_Work request_
Check each line of the material, and show the ones that include the word "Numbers".

_Source data_

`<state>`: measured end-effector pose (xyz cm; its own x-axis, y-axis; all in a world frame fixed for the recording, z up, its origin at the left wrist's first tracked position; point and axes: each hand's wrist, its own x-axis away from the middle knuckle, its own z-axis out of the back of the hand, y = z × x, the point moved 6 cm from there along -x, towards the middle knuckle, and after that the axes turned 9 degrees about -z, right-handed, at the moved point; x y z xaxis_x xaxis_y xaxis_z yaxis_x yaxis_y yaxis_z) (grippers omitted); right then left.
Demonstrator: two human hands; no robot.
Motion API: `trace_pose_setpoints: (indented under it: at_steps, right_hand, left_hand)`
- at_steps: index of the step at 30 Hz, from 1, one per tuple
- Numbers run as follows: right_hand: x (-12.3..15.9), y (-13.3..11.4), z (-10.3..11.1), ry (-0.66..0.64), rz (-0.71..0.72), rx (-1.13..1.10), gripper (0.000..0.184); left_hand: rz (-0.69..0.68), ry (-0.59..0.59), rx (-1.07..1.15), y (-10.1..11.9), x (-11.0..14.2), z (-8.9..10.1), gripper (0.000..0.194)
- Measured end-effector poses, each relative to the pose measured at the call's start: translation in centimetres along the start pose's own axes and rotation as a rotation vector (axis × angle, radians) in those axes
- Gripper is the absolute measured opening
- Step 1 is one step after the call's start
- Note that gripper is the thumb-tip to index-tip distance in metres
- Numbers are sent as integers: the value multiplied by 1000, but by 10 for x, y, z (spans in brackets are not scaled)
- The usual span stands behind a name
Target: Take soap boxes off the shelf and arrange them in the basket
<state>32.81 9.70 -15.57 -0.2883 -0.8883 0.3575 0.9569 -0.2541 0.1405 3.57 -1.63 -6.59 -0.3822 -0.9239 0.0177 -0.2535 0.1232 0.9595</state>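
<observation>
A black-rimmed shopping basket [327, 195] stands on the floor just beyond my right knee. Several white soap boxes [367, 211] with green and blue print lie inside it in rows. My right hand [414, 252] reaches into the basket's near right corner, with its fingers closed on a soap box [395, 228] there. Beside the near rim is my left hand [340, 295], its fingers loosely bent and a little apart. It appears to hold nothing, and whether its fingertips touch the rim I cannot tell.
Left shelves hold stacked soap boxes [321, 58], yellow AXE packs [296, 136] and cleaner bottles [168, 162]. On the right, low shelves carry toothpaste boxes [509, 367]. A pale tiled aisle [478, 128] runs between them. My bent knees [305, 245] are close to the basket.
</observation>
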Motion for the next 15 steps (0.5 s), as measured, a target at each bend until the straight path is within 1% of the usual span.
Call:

_Completed task_
- Numbers run as follows: right_hand: x (-12.3..15.9), y (-13.3..11.4), z (-10.3..11.1), ry (-0.66..0.64), rz (-0.71..0.72), rx (-1.13..1.10), gripper (0.000..0.184); left_hand: rz (-0.69..0.68), ry (-0.59..0.59), rx (-1.07..1.15), y (-10.1..11.9), x (-11.0..14.2), z (-8.9..10.1), gripper (0.000..0.194)
- Numbers are sent as integers: the value multiplied by 1000, but by 10 for x, y, z (spans in brackets are not scaled)

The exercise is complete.